"Immoral" bid to introduce euthanasia
The Law Reform Commission wants to suggest to terminally ill people that they sign a declaration about their willingness to die. Patients' NGOs have hit out at the recommendation, saying it is merely an "immoral" form of euthanasia.
Hong Kong (AsiaNews/SCMP) It is "morally wrong" to suggest to patients to state in writing that they may allowed to die if they become comatose or are in terminal stages of their illness, said patients' groups in Hong Kong.
The Law Reform Commission of Hong Kong yesterday "indicated" that someone who is seriously ill may draw up a written directive to be allowed to die if he cannot live without artificial aid and can no longer take decisions. But NGOs for the safeguarding of patients' rights said this was a hidden form of euthanasia. The "sweet death" is forbidden by law in Hong Kong and even if a sick person asks for it, the family can oppose it and prosecute doctors who apply the patient's wishes. Doctors are also unhappy about the situation, because they would have preferred clear and unequivocal directions about their duties.

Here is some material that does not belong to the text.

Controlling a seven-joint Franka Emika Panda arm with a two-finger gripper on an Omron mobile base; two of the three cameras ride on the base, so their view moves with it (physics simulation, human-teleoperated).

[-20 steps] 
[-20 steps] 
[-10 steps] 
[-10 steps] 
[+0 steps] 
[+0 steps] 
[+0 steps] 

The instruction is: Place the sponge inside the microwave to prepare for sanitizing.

Cheung Tak-hai, chairman of the Alliance of Patients' Organisation which represents 37 groups, said this regulation "is no different from euthanasia" and could weaken patients' "will to live".
"Recovery from many illnesses, such as cancer, depends on the patient's own spirit. If they sign this, they will give up," he said. "Coma patients have a chance of waking up and should be given continuous treatment. If they allow doctors to take them off life-sustaining devices and cause death, there will be a lot of legal disputes between hospitals and families."
There were concerns, he continued, that this move may have been willed by the hospital authorities as a cost-cutting measure to remove long-stay or comatose patients.
The sister of Tsang Kwan-fan, a patient in a coma at the Caritas Hospital, agreed. She said: "It is very clear that they do not want to waste resources on treating patients in comas or vegetative states. The new device leads patients to choose death. It is morally wrong. It treats life as worthless."
Tim Pang Hung-cheong, a social worker of the Patients Rights Association, said his group was concerned that patients might not understand the medical terms involved and their exact situation.